■ **WHAT YOU ARE ASKED TO DO**
Of the material below, only the lines from the line containing "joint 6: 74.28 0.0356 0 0" down to the line containing "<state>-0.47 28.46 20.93" belong in the answer, written out exactly.

■ **PROVIDED RECORDS**
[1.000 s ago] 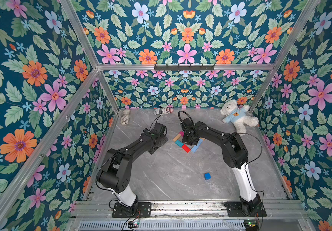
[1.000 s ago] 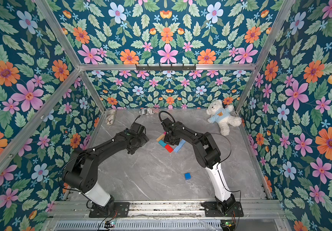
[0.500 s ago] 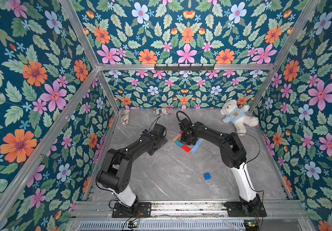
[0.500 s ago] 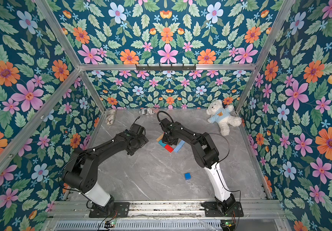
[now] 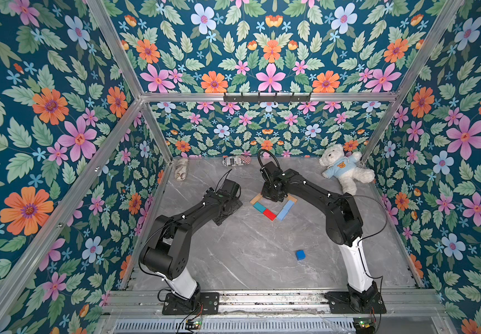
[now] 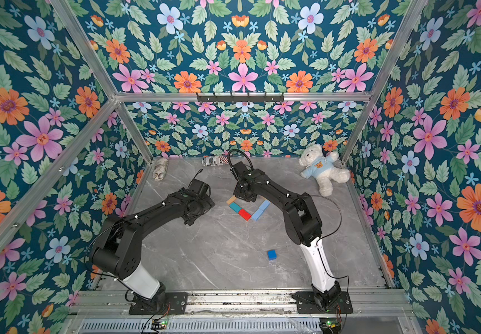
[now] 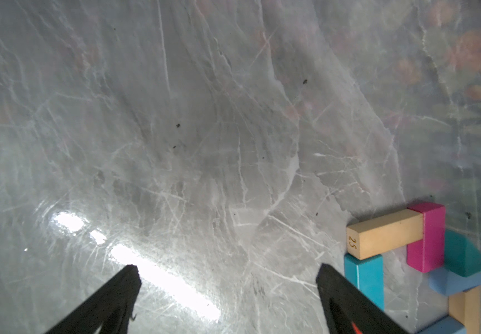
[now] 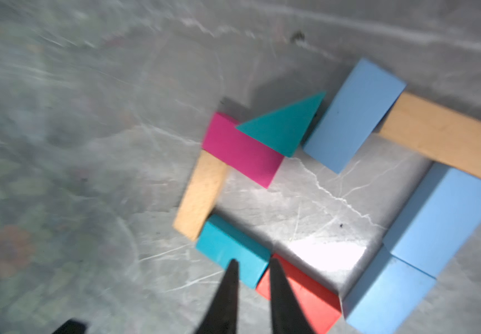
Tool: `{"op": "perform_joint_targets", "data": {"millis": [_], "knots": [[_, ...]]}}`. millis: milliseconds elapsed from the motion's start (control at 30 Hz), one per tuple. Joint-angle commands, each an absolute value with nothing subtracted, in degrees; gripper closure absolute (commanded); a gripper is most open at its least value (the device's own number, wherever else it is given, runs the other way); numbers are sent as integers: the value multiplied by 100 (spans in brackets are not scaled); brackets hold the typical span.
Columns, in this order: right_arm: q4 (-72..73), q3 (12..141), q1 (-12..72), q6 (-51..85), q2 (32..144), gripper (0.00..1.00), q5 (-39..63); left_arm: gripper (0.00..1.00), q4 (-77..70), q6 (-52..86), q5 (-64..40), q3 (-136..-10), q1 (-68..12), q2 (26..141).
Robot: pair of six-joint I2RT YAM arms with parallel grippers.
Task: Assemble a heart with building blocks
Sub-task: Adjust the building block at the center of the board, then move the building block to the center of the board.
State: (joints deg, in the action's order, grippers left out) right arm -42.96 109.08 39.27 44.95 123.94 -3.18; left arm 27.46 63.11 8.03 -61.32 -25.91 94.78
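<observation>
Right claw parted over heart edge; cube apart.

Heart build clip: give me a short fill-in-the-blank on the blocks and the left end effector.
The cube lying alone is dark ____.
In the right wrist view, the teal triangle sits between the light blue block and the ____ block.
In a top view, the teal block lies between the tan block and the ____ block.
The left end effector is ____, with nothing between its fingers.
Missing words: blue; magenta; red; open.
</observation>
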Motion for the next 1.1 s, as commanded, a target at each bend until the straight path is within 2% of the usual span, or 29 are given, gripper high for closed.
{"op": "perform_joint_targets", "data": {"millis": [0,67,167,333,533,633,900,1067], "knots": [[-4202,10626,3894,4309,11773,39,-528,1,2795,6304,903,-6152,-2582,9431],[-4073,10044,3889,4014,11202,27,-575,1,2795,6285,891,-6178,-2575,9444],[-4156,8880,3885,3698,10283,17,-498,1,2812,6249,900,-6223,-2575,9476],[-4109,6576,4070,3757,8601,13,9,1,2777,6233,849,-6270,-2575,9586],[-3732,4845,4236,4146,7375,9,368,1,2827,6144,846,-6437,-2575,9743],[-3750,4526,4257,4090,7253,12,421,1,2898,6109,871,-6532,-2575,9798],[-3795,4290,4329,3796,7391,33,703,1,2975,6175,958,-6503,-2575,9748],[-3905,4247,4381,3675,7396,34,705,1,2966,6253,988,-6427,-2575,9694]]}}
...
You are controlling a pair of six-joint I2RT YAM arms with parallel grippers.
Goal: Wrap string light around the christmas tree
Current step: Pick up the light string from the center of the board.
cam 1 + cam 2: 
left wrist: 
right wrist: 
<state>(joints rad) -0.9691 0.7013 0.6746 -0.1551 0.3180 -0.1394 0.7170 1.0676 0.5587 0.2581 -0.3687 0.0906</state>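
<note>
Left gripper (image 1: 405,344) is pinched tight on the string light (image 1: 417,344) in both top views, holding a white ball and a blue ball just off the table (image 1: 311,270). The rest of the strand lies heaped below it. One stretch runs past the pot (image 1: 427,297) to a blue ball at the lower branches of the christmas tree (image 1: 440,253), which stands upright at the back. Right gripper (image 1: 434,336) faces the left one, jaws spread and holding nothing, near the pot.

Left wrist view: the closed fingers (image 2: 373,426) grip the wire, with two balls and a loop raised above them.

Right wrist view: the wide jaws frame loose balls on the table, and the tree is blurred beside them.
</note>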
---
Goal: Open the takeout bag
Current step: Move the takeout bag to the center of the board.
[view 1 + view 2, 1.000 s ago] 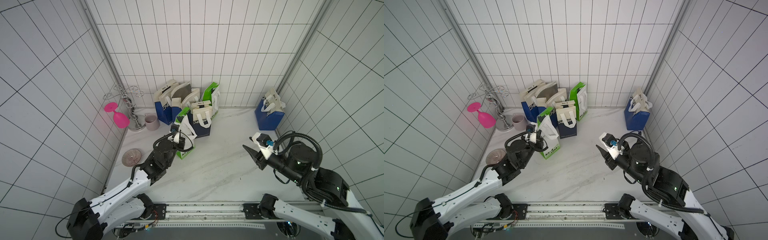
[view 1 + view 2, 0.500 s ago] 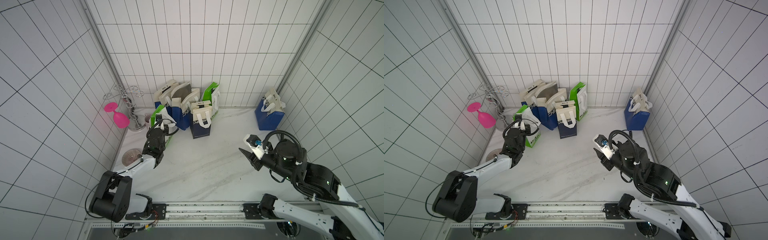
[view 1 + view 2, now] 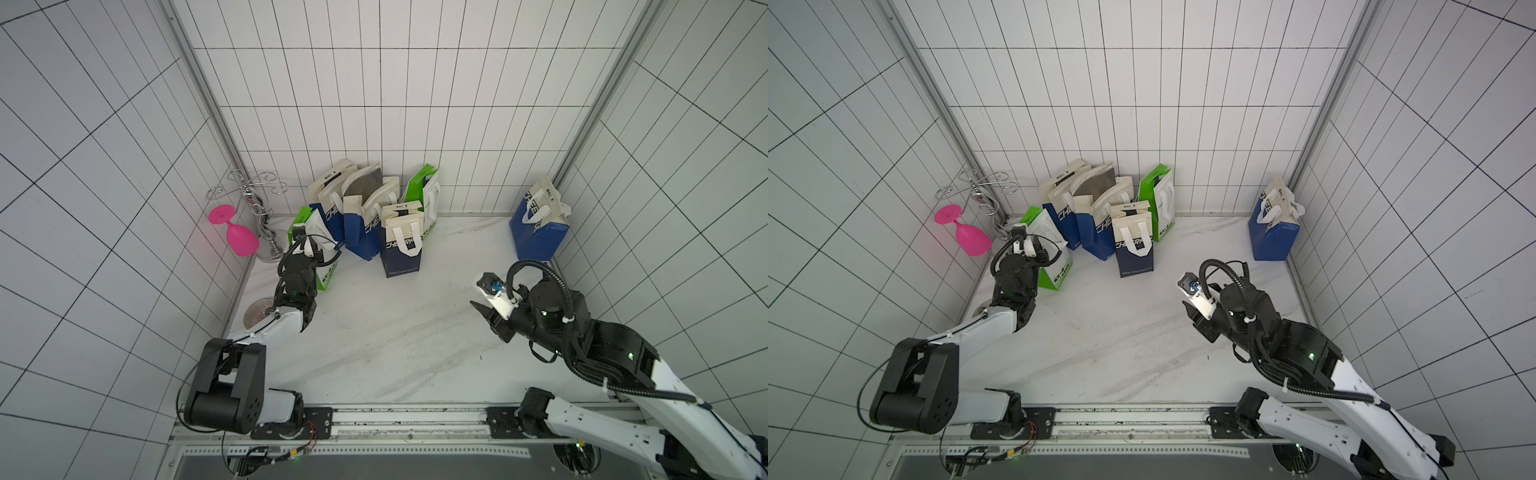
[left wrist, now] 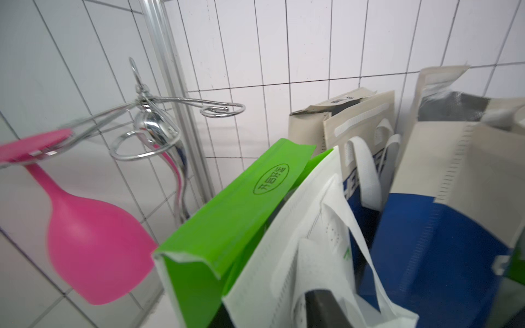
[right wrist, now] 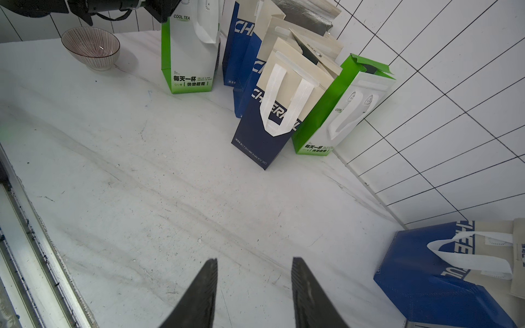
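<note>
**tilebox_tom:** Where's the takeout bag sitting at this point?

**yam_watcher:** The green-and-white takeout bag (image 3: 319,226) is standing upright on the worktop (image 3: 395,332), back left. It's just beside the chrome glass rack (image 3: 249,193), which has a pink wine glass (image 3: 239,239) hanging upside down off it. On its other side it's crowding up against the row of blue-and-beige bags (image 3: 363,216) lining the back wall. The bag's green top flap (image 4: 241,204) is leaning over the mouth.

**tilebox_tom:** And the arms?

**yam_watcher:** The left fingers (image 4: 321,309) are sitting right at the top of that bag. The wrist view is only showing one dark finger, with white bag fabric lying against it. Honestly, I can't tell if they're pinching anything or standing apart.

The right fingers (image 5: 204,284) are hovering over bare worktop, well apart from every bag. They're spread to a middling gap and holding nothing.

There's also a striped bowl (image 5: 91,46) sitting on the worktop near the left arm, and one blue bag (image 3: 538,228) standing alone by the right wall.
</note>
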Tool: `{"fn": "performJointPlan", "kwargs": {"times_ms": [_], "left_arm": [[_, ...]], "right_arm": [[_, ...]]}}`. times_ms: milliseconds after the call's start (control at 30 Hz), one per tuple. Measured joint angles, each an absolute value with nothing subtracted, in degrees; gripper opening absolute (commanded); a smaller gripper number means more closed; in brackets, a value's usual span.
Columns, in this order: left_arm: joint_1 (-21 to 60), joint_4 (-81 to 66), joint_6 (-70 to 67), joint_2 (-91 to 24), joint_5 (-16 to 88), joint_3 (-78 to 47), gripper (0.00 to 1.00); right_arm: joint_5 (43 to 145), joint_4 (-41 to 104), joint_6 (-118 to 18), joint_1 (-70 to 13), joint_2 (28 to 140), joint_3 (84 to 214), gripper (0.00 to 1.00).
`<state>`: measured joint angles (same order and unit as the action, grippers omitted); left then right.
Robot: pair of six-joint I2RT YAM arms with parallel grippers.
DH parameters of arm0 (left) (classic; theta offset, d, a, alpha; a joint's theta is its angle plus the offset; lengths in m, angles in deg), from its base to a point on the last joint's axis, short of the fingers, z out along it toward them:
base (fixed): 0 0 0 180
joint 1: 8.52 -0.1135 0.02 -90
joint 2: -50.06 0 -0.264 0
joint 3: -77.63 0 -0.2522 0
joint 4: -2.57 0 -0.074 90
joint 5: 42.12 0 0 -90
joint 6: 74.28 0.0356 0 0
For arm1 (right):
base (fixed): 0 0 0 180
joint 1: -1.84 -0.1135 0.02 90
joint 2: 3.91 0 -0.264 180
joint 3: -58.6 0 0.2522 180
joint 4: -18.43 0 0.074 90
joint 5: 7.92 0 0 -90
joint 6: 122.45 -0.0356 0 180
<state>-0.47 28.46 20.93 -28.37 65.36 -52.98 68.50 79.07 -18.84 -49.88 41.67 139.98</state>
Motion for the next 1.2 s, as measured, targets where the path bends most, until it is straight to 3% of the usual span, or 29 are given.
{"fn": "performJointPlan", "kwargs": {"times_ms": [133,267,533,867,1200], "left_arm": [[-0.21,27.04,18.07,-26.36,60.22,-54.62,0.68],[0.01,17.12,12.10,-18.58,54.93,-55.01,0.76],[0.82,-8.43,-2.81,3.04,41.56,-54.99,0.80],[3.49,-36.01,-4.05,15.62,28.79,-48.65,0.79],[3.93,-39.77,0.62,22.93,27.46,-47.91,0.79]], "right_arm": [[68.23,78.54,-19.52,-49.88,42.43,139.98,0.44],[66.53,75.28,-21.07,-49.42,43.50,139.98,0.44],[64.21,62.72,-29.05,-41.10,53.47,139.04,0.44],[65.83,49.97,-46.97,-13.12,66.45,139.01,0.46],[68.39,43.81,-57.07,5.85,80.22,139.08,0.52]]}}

■ **PROBLEM SOLUTION**
joint 6: 74.28 0.0356 0 0
For arm1 (right):
base (fixed): 0 0 0 180
joint 1: -1.84 -0.1135 0.02 90
joint 2: 3.91 0 -0.264 180
joint 3: -58.6 0 0.2522 180
joint 4: -18.43 0 0.074 90
joint 5: 7.92 0 0 -90
joint 6: 122.45 -0.0356 0 180
<state>-0.47 28.46 20.93 -28.37 65.36 -52.98 68.50 79.07 -18.84 -49.88 41.67 139.98</state>

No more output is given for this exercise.